The lines to be extracted run from the start of the listing through the line containing "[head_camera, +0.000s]"; copy them exactly and nothing else.
▼
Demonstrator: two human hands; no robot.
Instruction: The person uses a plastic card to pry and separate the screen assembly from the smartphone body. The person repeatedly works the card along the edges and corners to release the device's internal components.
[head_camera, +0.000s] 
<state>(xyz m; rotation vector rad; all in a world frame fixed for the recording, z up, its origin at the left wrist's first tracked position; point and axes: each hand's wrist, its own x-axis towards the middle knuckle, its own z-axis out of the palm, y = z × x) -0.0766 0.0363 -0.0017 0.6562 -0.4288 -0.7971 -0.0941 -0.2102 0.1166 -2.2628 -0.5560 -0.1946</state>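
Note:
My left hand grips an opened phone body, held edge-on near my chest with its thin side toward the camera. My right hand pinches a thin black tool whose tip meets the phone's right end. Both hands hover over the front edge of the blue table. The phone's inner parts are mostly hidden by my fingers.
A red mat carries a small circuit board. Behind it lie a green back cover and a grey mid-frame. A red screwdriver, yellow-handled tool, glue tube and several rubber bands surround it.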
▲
• Completed task:
Demonstrator: two human hands; no robot.
Instruction: The person uses a plastic card to pry and separate the screen assembly from the smartphone body. The person repeatedly works the card along the edges and corners to release the device's internal components.
[head_camera, +0.000s] 

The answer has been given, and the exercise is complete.